[Assignment]: Say how many lines below hold the word "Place"; give the number by itself.
+++ Supplied data
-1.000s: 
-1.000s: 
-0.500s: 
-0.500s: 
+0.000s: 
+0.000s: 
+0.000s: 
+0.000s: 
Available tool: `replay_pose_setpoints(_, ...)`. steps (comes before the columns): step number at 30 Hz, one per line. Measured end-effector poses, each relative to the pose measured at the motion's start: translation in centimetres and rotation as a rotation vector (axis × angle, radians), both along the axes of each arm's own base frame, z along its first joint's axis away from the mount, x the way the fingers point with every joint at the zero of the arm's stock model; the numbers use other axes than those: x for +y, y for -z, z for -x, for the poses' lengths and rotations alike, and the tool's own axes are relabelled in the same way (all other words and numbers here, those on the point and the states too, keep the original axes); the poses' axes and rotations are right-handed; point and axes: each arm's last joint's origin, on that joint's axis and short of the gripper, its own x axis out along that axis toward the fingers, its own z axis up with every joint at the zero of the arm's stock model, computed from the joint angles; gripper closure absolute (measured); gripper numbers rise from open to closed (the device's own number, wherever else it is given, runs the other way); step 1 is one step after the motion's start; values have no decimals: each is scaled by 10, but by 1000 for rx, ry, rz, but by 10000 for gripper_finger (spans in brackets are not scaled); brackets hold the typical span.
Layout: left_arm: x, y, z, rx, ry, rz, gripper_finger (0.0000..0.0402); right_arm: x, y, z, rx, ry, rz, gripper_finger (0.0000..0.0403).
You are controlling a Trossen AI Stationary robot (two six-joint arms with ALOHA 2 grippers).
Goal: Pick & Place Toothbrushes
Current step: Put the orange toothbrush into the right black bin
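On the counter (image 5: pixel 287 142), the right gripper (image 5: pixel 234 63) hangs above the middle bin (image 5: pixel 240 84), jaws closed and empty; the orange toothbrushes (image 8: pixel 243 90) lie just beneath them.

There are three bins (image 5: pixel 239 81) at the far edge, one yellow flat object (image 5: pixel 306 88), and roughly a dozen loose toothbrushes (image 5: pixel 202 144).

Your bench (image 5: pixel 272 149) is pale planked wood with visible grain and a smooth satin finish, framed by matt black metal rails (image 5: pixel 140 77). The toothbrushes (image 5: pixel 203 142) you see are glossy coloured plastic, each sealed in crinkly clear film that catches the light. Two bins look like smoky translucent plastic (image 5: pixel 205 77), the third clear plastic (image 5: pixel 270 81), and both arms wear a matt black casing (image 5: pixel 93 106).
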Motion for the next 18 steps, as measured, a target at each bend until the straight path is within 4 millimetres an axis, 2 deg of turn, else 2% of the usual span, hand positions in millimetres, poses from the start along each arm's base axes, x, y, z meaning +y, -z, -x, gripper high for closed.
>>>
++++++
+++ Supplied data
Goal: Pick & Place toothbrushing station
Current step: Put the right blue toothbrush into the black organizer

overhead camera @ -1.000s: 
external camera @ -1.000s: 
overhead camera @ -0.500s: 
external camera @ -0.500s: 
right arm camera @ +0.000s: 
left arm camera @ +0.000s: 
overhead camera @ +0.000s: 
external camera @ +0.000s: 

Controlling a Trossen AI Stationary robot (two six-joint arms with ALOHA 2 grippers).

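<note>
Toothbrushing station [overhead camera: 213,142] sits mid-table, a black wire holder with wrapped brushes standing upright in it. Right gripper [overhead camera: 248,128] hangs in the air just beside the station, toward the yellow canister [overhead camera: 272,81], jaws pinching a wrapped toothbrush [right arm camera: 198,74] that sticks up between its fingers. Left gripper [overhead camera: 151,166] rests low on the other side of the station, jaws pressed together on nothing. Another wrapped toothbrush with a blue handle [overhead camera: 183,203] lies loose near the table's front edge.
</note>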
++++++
[Response to this exercise]: 2